Noreen O’Connor, who has used the bridge daily for several years on her walk from Shandon to the Mardyke, said it’s been part of her life for a long time.

“I had a lump in my throat, just thinking about it, watching it being dismantled. It’s the beginning of a new period in the history of Cork. It’s an historic occasion. It’s part of the fabric of the city,” she said.

And she said the shake must be retained.

“When the elements are at their fiercest, you can really feel the earth responding, and the bridge responding to the elements. The shake is part and parcel of what it means to cross a suspension bridge,” she said.

The Lord Mayor of Cork, Cllr. John Sheehan looking on as first section of Daly’s Bridge known locally as the Shakey Bridge is placed on a barge to be taken away for restoration work which will take up to eight months. Picture: Dan Linehan
The Lord Mayor of Cork, Cllr. John Sheehan looking on as first section of Daly’s Bridge known locally as the Shakey Bridge is placed on a barge to be taken away for restoration work which will take up to eight months. Picture: Dan Linehan

The near 60-metre span Daly's pedestrian bridge, as it's officially known, is a single-span steel suspension bridge over the north channel of the river Lee, linking Sunday's Well to Fitzgerald's Park, and opened in 1927.

Part-funded by butter merchant James Daly, it is Cork's only suspension bridge and is Ireland's only surviving pedestrian suspension bridge of its type and age.

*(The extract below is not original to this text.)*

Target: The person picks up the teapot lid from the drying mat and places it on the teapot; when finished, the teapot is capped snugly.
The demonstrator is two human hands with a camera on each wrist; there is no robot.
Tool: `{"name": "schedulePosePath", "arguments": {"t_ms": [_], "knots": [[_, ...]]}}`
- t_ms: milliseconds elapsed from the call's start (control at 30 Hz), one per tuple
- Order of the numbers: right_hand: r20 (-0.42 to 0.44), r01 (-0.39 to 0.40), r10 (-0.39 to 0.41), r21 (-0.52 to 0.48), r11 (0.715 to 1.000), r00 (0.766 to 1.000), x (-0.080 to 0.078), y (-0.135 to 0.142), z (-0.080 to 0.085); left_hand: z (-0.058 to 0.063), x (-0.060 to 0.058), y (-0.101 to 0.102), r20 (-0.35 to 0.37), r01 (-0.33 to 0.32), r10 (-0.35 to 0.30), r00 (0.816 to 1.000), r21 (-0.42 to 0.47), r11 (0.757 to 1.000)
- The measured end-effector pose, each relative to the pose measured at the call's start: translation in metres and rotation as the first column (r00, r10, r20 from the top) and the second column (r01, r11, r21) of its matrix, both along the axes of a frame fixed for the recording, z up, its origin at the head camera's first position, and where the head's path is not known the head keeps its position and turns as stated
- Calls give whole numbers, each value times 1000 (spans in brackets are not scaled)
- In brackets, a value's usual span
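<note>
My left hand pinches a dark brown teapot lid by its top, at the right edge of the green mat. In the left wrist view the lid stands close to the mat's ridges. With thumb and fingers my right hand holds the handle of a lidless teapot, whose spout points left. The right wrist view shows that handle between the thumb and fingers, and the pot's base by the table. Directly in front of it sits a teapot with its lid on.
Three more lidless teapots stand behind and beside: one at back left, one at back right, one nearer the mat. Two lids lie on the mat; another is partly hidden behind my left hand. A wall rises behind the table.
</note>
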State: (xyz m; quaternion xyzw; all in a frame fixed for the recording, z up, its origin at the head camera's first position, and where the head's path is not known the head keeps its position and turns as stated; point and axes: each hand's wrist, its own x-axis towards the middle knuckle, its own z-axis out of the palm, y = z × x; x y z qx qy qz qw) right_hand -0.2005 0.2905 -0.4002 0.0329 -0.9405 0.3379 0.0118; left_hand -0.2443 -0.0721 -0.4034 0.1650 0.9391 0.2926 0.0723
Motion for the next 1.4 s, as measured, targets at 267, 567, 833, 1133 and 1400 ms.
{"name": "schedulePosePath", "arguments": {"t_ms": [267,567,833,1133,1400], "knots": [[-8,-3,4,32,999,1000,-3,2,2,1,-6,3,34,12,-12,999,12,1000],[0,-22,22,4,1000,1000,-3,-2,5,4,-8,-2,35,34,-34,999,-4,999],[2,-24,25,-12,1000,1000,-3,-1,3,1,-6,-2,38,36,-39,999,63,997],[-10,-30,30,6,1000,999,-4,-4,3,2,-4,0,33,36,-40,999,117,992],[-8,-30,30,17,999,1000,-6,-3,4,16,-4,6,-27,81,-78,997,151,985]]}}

The repair and conservation project will include landscaping works on the north and south side of the bridge and lighting improvements in the area.

The project, which is being funded by Cork City Council and the Department of Transport, involves experts from RPS Consulting Engineers, JCA Conservation Architects, Corrosion Solutions and Inspections Services, with engineers Keating, who built the recently installed Mary Elmes bridge.

Daly’s bridge is included on the Record of Protected Structures and is recorded on the National Inventory of Architectural Heritage.